• _Task_
The records that follow are to be given again exactly, with their pictures omitted.
┌────────
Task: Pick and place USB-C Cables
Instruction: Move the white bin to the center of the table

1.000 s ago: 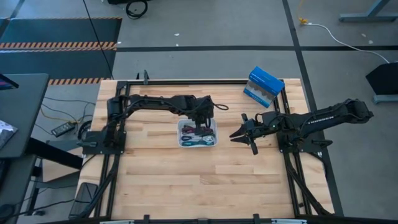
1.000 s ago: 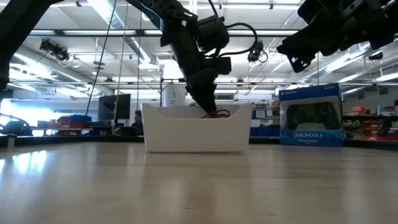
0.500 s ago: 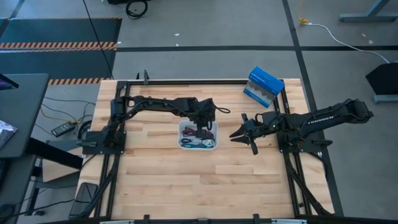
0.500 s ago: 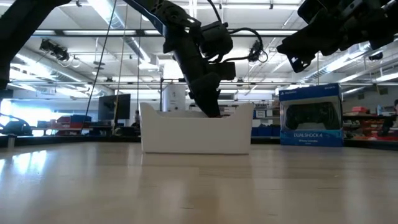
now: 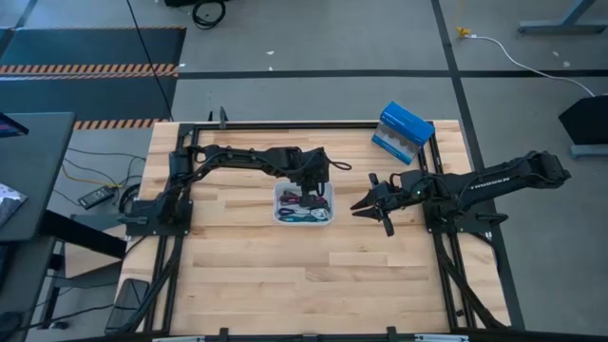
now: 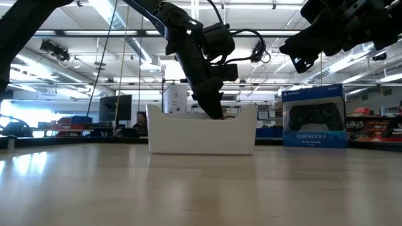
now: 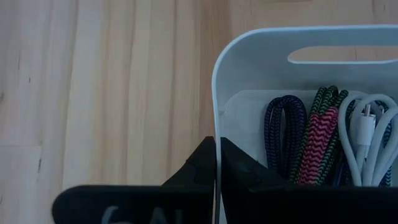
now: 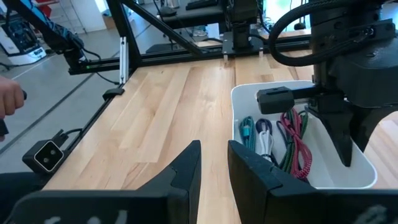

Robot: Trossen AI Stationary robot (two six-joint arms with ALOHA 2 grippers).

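Observation:
A white rectangular tray (image 5: 278, 203) sits mid-table on its base and holds the USB-C cables (image 5: 304, 213). The left wrist view shows a purple bundle (image 7: 283, 127), a green one (image 7: 324, 99), a maroon one (image 7: 317, 146) and a white one (image 7: 367, 140). A teal bundle (image 8: 247, 130) shows in the right wrist view. My left gripper (image 5: 314, 189) reaches down at the tray's far wall and is shut on it. My right gripper (image 5: 360, 206) hovers open above the table, to the right of the tray. My left gripper pinches the tray's far long wall (image 7: 215, 127) at its rim, with one finger (image 7: 249, 177) inside the tray and the other (image 7: 196, 171) outside. It comes from above, pointing down. The tray rests on the table by its base.
A blue-and-white box (image 5: 404, 133) stands at the table's far right corner, behind my right arm. Black frame rails run along the table's left, right and far edges. Bare wood lies in front of the tray.
My left gripper has moved down and slightly toward the table's right at the tray's far wall. The maroon cable that showed above the rim has dropped out of sight in the low view. The tray has slid a little along the table.

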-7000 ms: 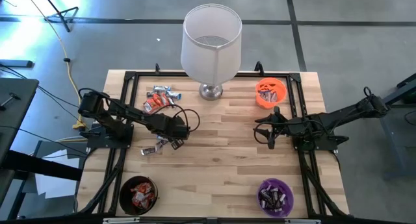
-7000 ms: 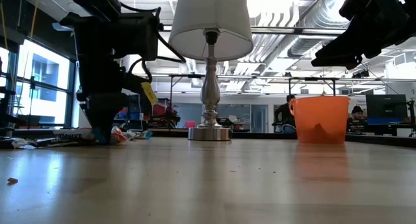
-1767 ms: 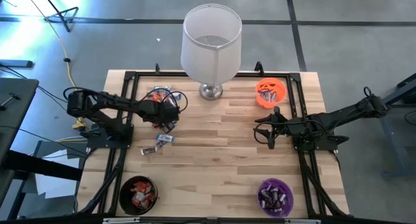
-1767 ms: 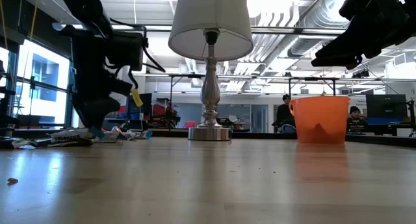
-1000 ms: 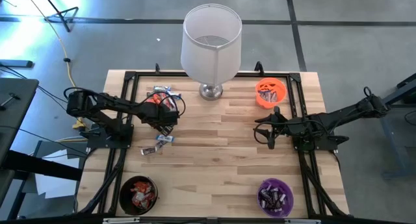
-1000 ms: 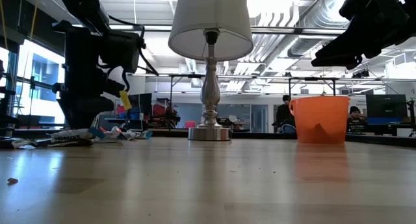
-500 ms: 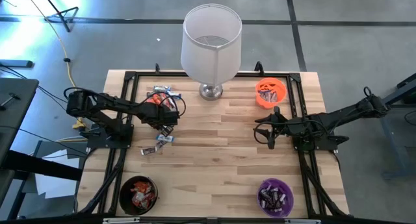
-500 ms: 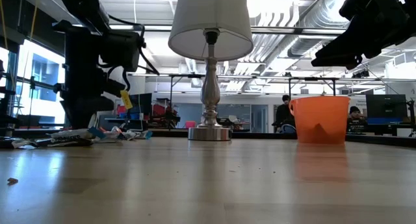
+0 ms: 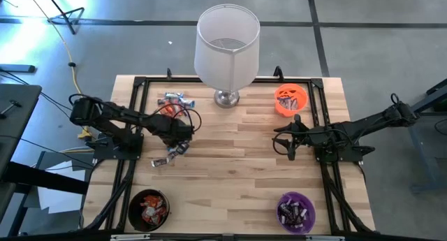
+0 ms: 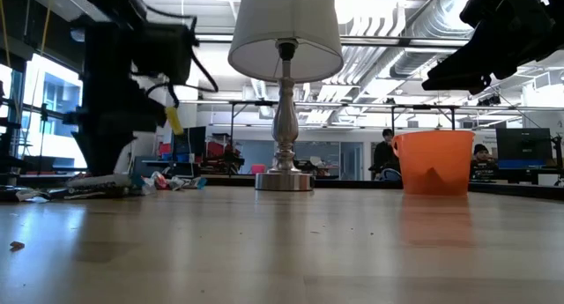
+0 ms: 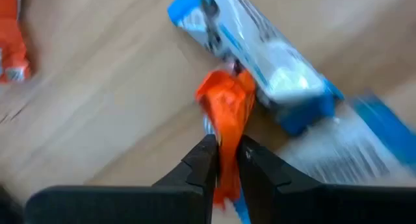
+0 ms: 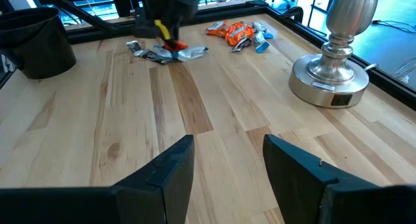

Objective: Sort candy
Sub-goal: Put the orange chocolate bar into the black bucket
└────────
• _Solution_
Task: Pick and place USB-C Cables
Instruction: Move the white bin to the center of the table

1.000 s ago: 
1.000 s ago: 
0.500 s ago: 
0.500 s ago: 
now: 
now: 
now: 
now: 

Robot: Trossen AI Stationary robot (two six-joint arms with ALOHA 2 grippers).

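Observation:
A white rectangular tray (image 5: 278, 203) sits mid-table on its base and holds the USB-C cables (image 5: 304, 213). The left wrist view shows a purple bundle (image 7: 283, 127), a green one (image 7: 324, 99), a maroon one (image 7: 317, 146) and a white one (image 7: 367, 140). A teal bundle (image 8: 247, 130) shows in the right wrist view. My left gripper (image 5: 314, 189) reaches down at the tray's far wall and is shut on it. My right gripper (image 5: 360, 206) hovers open above the table, to the right of the tray. My left gripper pinches the tray's far long wall (image 7: 215, 127) at its rim, with one finger (image 7: 249, 177) inside the tray and the other (image 7: 196, 171) outside. It comes from above, pointing down. The tray rests on the table by its base.
A blue-and-white box (image 5: 404, 133) stands at the table's far right corner, behind my right arm. Black frame rails run along the table's left, right and far edges. Bare wood lies in front of the tray.
My left gripper has moved down and slightly toward the table's right at the tray's far wall. The maroon cable that showed above the rim has dropped out of sight in the low view. The tray has slid a little along the table.
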
-7000 ms: 
-7000 ms: 
-1767 ms: 
-1767 ms: 
-1000 ms: 
-1000 ms: 
-500 ms: 
-500 ms: 
+0 ms: 
+0 ms: 
+0 ms: 
+0 ms: 

Objective: Sort candy
Sub-goal: Put the orange chocolate bar into the black bucket

The required output is complete.